[PROVIDED RECORDS Boundary: Start]
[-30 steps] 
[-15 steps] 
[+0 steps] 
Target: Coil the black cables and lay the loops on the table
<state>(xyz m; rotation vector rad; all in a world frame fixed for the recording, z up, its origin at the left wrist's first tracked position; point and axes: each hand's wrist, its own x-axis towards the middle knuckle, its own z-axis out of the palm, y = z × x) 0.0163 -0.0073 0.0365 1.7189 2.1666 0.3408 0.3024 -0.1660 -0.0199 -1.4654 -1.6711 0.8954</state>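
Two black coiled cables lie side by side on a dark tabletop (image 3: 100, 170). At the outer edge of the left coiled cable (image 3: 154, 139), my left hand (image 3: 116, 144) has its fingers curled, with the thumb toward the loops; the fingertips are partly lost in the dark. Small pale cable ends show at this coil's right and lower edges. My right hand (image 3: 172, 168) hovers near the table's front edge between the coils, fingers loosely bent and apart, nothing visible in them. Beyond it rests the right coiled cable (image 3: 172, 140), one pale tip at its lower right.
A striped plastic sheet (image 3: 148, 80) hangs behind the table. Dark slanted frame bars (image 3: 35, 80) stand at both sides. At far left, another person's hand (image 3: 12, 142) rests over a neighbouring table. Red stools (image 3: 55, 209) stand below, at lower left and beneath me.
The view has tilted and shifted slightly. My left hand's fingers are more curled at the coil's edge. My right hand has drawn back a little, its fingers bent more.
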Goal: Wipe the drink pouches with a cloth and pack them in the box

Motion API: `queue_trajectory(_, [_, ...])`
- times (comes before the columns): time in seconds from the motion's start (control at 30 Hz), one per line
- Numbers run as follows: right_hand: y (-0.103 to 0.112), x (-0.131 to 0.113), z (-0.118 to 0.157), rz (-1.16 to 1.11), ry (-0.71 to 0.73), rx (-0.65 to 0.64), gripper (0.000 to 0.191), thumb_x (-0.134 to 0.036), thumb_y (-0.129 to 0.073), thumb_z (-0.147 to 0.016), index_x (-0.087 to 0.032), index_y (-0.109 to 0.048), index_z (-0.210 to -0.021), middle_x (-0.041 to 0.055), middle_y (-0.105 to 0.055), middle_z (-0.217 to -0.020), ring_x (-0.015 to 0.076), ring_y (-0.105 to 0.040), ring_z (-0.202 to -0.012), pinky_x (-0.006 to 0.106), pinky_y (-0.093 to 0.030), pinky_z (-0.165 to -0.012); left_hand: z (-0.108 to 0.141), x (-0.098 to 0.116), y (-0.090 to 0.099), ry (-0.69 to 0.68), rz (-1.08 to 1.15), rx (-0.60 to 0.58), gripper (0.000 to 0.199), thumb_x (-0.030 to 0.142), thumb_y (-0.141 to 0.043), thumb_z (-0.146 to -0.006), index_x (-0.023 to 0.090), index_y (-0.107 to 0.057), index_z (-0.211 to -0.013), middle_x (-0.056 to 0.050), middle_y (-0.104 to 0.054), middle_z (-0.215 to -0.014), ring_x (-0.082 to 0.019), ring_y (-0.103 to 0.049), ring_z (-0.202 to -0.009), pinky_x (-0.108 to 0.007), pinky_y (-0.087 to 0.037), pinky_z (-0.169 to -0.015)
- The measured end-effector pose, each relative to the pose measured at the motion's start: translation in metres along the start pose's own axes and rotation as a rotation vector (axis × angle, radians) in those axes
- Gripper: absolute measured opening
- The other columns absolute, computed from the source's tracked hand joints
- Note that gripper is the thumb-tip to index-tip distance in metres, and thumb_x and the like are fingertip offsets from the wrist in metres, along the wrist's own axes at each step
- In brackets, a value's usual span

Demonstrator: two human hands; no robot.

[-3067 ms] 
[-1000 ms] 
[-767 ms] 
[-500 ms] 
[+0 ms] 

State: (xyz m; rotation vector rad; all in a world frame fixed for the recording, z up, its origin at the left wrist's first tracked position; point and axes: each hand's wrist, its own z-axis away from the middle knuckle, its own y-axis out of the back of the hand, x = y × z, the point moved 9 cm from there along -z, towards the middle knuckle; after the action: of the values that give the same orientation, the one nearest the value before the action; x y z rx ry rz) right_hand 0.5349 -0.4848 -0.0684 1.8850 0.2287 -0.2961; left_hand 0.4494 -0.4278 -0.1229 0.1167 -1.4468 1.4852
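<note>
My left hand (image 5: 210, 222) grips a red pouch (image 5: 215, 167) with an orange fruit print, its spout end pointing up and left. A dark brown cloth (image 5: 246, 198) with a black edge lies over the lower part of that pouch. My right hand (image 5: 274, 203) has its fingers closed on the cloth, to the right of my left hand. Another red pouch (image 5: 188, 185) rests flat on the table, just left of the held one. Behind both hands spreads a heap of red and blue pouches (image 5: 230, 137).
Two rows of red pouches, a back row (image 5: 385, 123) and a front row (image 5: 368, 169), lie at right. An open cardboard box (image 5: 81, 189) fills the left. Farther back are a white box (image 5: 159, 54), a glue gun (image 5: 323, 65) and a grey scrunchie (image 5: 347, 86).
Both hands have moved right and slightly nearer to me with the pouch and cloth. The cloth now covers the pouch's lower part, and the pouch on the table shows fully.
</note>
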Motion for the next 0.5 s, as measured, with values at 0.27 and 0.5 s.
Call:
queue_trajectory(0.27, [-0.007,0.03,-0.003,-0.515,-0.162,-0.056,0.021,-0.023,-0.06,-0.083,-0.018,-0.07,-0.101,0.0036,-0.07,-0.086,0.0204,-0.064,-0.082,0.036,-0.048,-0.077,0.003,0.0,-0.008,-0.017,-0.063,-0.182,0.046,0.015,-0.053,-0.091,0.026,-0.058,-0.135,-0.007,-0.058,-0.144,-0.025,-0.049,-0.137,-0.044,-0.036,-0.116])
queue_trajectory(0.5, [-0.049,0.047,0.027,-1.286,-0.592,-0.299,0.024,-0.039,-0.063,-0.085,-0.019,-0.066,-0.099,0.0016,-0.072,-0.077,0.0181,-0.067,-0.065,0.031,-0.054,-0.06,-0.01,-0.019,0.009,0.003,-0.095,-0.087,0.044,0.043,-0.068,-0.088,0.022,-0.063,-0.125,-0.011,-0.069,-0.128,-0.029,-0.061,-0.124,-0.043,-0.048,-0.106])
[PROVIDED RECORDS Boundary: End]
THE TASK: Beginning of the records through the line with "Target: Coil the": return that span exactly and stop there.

ANSWER SPACE:
[-30 steps] 
[-15 steps] 
[+0 steps] 
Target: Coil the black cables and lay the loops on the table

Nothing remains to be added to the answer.